The car is parked at a friend’s house near Samrong, which is where Sasipa used to live in Bangkok. It’s quite a few BTS Skytrain stops though and as the bags are heavy we took a Tuk Tuk for the first part of the journey. I love a ride on a Tuk Tuk, whizzing through the streets of Bangkok with the wind ruffling your hair and the drivers sometimes manic weaving through the traffic, while you relax and enjoy the sights and sounds. It’s a great experience, but sometimes spoilt by the rip off prices they charge tourists. Luckily I have an ace up my sleeve or should a say a Thai, so I don’t get ripped off too much if at all.


I have really struggled to decide where to go next and even more how to get there. It was going to be Koh Samui, either by sleeper train and catamaran or car and car ferry, but it’s a 12 hour drive and I really can’t be bothered. The other option was Krabi, which is slightly further, but involves no ferry. Either way it’s three quarters of the way to Malaysia and a lot of driving. Then I remembered I wanted to see Kanchanaburi in the west, which is only about 3 hours drive from Bangkok. So here I am overlooking the Bridge over the River Kwai in Kanchanaburi.
Two interesting facts, one is that the author of the book never visited the area and secondly it’s pronounced Kwai as in square not as in why. Either way its history is both very interesting and horrific. Trains still run across it and one actually did while we were on the bridge. You have to squeeze yourself onto one of the parts jutting out over the river, while the train chugs by a mere foot or two from your face. You can imagine how that would fly in the health and safety obsessed west, but it was exhilarating to see and I’m very grateful that you can still make your own choices in much of Asia.

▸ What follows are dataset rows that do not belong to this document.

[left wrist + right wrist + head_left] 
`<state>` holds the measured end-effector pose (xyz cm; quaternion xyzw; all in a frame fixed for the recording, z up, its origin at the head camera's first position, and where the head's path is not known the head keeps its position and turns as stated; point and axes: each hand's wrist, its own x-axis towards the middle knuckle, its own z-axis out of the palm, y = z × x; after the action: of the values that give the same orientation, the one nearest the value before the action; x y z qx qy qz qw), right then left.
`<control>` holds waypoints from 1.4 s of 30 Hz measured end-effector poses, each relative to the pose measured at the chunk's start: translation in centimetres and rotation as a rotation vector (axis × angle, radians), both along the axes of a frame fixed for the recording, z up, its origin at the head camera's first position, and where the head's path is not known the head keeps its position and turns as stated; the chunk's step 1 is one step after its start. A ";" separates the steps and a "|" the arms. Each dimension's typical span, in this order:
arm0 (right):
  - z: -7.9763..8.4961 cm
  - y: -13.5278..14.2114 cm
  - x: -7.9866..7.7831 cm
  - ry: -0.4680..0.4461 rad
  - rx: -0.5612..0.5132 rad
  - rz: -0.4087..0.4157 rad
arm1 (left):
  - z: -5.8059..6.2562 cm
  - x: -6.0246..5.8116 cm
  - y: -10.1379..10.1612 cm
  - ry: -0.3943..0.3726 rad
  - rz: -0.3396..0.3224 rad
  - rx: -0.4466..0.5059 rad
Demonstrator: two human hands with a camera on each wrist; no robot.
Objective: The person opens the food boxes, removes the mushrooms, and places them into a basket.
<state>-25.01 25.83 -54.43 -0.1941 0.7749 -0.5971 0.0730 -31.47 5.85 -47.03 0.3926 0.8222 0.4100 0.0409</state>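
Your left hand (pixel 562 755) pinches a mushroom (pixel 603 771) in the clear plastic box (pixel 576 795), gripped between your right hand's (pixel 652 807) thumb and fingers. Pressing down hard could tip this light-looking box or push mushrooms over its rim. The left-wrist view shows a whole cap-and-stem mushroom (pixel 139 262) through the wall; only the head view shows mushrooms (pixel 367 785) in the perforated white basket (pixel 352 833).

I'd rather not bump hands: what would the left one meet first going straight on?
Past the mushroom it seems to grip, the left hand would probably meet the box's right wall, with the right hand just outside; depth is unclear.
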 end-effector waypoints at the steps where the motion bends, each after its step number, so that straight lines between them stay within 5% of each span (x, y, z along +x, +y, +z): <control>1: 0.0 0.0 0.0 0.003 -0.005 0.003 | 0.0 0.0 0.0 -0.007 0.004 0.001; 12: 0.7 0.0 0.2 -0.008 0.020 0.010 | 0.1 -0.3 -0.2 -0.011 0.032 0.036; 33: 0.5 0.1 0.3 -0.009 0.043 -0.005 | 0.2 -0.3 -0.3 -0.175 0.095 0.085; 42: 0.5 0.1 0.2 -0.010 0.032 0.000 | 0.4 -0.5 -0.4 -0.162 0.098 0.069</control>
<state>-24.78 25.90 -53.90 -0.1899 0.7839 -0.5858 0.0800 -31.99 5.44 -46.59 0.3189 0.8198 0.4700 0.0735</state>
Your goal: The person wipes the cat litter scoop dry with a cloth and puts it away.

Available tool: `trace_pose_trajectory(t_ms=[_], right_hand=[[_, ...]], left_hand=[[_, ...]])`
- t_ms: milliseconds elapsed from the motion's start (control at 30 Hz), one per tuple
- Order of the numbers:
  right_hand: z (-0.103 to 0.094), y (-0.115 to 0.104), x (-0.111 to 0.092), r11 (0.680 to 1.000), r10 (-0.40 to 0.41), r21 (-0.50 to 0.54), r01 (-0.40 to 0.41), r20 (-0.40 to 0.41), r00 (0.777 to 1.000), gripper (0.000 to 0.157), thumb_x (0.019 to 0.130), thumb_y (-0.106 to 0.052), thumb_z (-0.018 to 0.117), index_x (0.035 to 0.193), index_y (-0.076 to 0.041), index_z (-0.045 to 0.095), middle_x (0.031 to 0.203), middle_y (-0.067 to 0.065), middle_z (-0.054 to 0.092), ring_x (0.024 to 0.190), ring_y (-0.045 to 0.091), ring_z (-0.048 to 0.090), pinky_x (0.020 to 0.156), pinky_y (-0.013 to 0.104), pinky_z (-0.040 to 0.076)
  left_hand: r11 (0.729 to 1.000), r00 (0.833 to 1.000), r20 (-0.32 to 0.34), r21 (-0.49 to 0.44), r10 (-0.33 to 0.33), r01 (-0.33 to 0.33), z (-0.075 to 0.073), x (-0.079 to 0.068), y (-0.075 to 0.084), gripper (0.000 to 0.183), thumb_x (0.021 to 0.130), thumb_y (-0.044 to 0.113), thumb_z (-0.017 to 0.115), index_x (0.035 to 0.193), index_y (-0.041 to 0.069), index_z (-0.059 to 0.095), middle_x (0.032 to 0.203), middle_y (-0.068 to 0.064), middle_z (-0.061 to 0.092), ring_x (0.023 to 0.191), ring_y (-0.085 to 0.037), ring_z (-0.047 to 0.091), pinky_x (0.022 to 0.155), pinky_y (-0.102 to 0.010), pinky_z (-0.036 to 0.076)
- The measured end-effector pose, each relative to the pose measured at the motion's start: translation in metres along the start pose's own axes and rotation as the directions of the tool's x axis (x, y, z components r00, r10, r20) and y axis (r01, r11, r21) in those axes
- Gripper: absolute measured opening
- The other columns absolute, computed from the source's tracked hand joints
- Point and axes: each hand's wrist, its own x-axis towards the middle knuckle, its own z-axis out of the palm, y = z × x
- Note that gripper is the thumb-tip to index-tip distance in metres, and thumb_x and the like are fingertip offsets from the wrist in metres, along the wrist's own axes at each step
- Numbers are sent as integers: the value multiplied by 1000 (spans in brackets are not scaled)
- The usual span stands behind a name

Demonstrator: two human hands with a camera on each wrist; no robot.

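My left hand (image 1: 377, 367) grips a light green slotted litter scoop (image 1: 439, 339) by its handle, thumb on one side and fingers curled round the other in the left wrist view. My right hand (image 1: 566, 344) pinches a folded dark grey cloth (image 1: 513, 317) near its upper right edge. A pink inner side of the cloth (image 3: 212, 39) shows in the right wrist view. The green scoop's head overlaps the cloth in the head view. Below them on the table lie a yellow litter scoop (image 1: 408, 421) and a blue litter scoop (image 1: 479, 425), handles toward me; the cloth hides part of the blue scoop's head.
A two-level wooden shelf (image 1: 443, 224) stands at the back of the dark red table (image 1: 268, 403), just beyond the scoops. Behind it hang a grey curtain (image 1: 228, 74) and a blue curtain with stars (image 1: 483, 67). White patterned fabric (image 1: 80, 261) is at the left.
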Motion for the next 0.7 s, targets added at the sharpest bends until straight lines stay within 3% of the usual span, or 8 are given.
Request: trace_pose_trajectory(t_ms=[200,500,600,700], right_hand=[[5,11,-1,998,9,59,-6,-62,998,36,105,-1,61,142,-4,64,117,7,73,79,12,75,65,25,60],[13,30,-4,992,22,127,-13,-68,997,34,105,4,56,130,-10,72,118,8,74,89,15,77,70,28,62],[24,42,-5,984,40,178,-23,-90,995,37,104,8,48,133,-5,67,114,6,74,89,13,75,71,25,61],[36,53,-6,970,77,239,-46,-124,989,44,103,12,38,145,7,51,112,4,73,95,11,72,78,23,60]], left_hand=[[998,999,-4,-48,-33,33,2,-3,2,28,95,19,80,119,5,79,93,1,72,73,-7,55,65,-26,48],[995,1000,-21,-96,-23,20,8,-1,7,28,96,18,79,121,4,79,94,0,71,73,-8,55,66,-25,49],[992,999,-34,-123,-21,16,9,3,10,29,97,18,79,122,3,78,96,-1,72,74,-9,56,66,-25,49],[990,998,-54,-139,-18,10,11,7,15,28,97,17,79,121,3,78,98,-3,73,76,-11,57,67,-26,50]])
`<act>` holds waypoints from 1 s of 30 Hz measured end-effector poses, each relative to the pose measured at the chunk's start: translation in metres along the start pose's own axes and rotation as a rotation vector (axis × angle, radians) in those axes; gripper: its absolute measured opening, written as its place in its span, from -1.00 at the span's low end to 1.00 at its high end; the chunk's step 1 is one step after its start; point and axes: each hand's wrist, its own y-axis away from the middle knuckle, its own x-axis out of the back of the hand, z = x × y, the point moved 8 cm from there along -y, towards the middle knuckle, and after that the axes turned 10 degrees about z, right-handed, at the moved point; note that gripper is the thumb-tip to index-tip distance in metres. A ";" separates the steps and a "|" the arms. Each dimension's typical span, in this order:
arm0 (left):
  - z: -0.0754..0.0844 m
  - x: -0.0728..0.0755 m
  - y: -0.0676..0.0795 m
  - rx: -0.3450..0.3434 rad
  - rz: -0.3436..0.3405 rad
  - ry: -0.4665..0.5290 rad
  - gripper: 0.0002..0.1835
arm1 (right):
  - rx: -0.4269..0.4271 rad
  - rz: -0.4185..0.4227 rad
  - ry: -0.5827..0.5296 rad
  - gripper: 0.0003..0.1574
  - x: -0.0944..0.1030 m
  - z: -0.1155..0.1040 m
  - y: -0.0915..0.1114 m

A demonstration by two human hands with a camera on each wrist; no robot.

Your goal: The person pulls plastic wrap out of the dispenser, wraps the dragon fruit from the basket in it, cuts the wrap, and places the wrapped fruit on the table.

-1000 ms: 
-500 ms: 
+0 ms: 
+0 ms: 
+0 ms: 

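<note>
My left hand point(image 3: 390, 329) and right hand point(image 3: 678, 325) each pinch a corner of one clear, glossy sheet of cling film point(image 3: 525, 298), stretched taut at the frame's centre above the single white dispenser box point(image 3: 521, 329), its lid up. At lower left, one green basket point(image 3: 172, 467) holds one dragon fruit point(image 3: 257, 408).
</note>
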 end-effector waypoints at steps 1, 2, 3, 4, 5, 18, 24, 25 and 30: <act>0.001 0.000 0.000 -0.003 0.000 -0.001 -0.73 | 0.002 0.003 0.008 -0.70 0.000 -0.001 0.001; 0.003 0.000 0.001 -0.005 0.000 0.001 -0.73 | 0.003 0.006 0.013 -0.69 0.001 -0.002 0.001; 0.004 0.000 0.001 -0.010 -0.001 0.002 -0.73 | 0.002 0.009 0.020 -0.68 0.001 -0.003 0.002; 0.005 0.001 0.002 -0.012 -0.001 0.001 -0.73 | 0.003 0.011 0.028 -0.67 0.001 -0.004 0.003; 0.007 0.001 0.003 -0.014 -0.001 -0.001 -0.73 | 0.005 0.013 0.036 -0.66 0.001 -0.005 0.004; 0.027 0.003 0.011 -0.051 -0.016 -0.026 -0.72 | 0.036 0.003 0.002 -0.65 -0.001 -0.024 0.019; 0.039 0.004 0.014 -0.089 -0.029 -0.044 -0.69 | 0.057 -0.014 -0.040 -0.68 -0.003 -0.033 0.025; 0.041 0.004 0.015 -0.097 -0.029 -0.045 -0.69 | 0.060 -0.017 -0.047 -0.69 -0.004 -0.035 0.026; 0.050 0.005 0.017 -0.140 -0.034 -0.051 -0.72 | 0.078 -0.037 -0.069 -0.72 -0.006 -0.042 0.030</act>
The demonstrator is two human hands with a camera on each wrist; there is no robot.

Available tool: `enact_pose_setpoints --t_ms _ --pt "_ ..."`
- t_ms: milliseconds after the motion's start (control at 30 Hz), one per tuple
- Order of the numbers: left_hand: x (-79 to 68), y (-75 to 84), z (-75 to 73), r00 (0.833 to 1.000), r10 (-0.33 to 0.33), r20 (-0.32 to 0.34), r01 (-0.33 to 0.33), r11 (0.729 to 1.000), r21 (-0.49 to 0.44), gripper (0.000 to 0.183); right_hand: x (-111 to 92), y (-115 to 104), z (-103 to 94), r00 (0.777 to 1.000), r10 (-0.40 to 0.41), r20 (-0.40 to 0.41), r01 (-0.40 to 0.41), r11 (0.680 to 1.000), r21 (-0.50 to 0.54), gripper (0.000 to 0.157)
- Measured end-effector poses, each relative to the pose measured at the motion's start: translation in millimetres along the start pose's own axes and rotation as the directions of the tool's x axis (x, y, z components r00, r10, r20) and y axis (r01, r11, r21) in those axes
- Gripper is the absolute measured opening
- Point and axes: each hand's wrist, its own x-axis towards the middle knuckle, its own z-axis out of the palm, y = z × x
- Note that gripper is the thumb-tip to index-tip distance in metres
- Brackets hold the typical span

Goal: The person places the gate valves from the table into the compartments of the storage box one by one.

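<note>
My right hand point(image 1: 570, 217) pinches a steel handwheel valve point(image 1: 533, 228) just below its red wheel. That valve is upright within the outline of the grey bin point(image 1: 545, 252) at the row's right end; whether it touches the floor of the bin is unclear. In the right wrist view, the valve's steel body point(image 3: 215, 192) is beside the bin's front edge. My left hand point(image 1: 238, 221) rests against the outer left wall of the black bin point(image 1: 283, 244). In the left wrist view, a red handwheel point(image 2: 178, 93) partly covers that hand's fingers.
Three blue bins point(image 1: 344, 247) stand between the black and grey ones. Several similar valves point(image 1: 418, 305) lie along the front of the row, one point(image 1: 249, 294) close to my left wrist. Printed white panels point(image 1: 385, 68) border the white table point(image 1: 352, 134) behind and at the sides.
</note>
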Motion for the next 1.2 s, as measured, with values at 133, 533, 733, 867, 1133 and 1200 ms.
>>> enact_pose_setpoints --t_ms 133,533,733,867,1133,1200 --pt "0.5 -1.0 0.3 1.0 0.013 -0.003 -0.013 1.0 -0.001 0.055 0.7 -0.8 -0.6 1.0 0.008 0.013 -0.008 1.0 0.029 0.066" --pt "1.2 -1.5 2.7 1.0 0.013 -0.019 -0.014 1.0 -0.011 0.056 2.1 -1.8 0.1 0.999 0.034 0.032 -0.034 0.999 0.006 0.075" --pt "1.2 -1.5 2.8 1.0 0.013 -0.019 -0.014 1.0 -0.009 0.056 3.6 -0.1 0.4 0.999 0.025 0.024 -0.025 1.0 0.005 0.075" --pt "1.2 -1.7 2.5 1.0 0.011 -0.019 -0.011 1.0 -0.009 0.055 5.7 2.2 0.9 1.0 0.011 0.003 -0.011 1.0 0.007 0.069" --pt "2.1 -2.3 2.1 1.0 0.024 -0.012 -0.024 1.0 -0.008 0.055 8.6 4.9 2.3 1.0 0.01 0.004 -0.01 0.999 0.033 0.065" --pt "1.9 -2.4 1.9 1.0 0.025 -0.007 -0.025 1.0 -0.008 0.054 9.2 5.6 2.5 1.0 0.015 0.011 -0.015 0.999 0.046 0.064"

There are a couple of immaculately kept cemeteries with many thousands of young men buried there. Mostly English and commonwealth plus some Dutch soldiers are interred in the centre of town cemetery. In total over 100,000 died while building the 415km railway. Malay and Burmese forced labour counted for many casualties, followed by the British.
We also went to a temple buried in a cave system, Wat Tham Khao Pun. It’s over 150 years old and you have to duck and walk bent double to pass through some of the passageways. We were the only people there so it was quite spooky.




Not sure where we’re headed tomorrow, I’ll let you know…
Hello. Super début de voyage que nous avons beaucoup de plaisir à partager avec toi. Merci pour les commentaires enrichi de notes historiques qui nous permettent de mieux comprendre la vie dans ses lointaines contrées. Les anecdotes sont très drôle, et tu ne perds rien de ton humour so British. Merci également pour les superbes photos qui viennent enrichir nos représentations orientales. Continue ton chemin avec autant de curiosité et de détermination. À très bientôt. Embrasse tous les tiens et tes proches.Luc
Merci Luc pour tes gentils mots, 😀 j’écrirai plus bientôt, j’espère que tu vas bien.
Sounds as if you gave crammed in a whole holiday already. Have a great time.
Thanks, yes trying to see and do lots!